What to work on: From the entries below, copy every line holding the word "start".

Listed records:
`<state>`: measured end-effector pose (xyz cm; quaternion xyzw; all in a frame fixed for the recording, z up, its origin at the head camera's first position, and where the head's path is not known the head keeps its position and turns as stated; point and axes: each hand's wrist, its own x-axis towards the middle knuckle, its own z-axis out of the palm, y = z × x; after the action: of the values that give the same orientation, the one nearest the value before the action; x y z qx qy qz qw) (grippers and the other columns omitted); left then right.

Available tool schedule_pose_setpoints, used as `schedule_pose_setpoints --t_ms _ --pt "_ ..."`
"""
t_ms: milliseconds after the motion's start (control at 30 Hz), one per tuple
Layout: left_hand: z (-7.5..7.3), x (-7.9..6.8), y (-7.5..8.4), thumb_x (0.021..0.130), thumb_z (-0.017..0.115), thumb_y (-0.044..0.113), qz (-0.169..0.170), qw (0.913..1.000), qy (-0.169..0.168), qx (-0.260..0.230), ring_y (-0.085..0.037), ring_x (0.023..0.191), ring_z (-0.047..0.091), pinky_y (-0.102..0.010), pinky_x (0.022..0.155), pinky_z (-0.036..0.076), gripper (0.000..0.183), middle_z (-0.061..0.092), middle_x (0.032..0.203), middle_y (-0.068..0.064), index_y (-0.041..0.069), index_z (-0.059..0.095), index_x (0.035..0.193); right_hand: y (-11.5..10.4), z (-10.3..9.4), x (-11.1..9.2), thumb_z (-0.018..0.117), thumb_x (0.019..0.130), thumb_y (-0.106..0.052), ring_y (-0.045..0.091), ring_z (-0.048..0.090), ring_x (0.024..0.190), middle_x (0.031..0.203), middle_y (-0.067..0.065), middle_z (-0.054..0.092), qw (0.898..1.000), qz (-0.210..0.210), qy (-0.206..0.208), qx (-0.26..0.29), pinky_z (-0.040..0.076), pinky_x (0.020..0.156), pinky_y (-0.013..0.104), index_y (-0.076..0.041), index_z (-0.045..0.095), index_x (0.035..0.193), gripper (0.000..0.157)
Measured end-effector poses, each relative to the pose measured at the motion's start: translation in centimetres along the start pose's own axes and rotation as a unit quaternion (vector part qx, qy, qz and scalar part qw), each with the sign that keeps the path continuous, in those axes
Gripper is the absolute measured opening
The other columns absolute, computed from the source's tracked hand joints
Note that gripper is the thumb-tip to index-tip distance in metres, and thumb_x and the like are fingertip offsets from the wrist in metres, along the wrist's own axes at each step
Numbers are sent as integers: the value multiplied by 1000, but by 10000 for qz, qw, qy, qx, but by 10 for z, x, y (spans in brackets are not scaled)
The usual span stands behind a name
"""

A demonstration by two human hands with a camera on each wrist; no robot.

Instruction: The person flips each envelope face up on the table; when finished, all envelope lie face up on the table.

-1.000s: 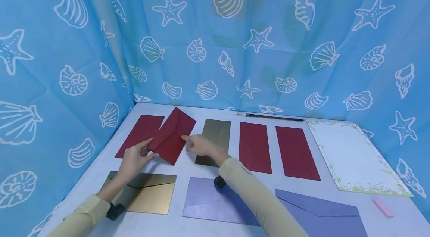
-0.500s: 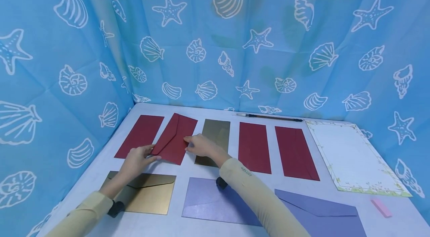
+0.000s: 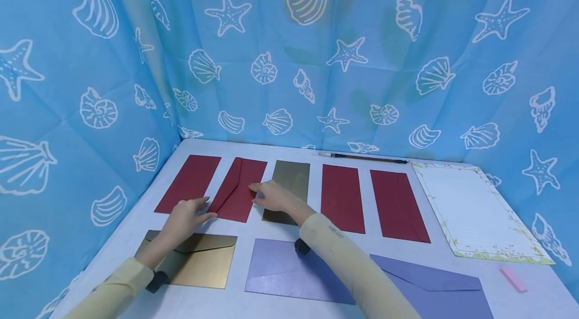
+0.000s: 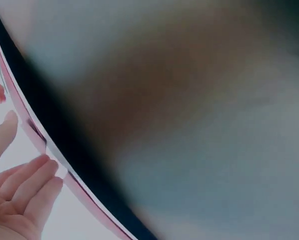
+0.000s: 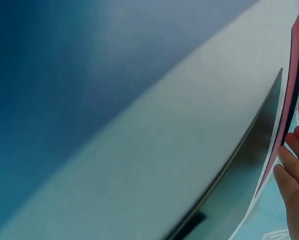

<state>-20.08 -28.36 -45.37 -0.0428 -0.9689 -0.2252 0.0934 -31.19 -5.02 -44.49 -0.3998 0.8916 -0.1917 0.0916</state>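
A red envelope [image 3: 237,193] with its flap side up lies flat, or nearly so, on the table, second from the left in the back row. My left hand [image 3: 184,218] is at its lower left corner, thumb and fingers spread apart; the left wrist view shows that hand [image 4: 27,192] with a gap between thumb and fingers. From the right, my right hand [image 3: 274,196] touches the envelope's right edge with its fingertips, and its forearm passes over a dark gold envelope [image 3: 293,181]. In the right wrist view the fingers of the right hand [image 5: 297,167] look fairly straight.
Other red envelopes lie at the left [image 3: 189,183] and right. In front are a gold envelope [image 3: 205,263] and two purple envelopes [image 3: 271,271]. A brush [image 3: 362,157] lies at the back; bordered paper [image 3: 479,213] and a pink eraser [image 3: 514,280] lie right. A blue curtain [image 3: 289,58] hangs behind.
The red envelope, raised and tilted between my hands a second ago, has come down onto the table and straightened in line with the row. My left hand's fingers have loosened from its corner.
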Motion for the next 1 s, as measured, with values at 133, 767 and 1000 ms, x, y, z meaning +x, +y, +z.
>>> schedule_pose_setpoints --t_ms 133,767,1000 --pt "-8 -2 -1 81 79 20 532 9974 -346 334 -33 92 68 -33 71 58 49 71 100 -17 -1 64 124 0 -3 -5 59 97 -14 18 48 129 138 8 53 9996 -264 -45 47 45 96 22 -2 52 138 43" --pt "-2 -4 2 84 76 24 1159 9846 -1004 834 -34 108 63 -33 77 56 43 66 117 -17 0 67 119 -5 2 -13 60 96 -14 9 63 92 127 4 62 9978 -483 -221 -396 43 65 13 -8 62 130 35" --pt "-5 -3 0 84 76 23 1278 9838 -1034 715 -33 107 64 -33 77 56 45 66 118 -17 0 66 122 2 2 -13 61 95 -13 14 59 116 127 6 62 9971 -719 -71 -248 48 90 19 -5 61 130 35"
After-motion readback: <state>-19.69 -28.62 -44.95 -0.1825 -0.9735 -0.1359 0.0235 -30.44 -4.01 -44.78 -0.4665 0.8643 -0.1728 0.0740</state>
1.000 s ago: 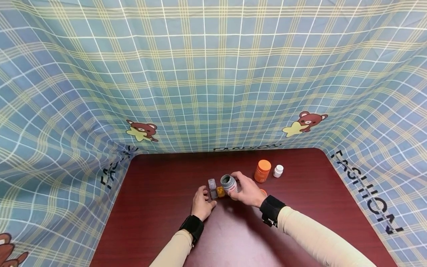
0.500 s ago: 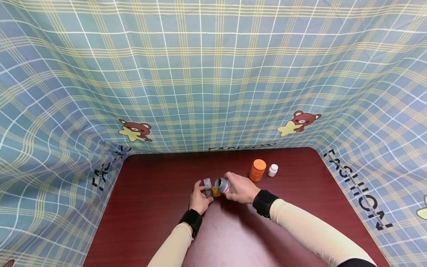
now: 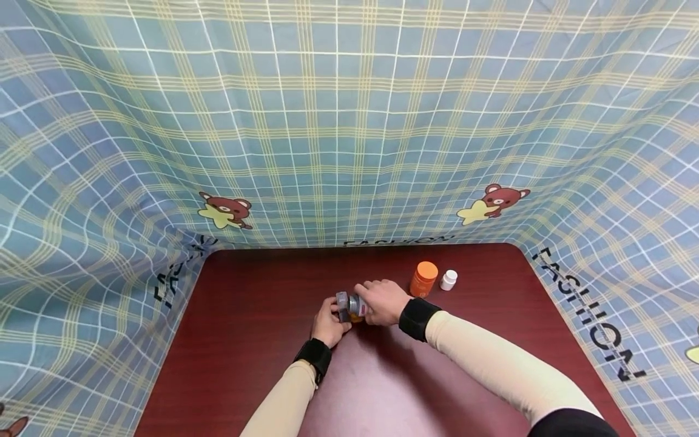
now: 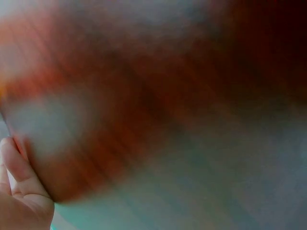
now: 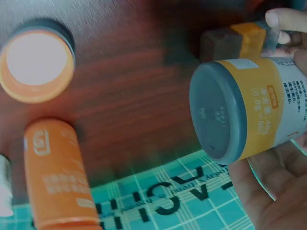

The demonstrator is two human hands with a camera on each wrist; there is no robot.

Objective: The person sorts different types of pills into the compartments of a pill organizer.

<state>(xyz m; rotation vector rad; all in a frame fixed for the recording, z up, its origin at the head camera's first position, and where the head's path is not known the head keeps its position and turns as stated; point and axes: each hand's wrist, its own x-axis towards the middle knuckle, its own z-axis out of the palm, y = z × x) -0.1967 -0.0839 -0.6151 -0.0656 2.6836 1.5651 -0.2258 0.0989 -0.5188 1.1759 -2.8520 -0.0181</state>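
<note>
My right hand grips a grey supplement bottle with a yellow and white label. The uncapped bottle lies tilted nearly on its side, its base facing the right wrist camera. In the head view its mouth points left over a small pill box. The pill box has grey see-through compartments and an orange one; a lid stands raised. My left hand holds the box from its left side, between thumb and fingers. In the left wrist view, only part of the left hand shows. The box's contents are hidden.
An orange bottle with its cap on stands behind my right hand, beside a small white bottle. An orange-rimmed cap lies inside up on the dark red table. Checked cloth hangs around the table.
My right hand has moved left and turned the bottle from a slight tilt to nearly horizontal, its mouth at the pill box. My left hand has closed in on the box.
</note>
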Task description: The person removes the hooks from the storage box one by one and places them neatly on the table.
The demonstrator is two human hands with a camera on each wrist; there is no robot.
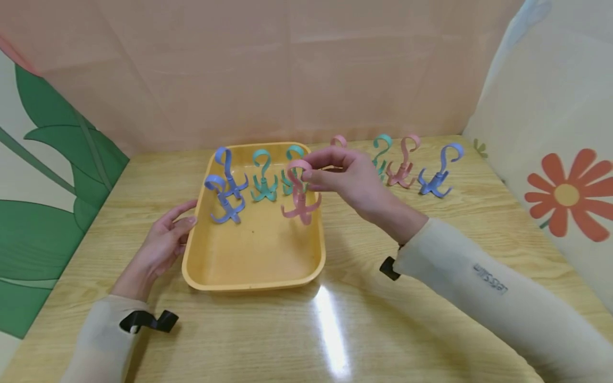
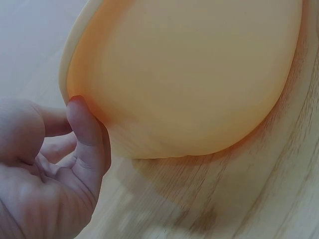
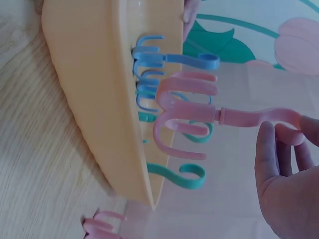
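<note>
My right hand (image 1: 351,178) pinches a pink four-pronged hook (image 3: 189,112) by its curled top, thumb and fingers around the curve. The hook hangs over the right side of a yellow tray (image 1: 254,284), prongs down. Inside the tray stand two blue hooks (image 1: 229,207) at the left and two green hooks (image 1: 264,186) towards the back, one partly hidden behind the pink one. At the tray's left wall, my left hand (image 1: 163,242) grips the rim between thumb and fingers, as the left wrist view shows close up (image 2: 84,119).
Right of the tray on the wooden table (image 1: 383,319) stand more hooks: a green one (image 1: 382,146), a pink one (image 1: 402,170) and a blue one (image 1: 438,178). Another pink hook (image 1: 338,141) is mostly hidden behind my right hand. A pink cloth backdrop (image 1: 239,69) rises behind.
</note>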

Solution for this exercise:
t_ms: milliseconds after the motion's start (control at 30 Hz), one per tuple
Measured end-effector poses, each relative to the pose measured at the motion's start: translation in centimetres along the start pose's own axes and rotation as a unit quaternion (vector part qx, qy, qz and scalar part qw), each with the sign that keeps the path continuous, in those axes

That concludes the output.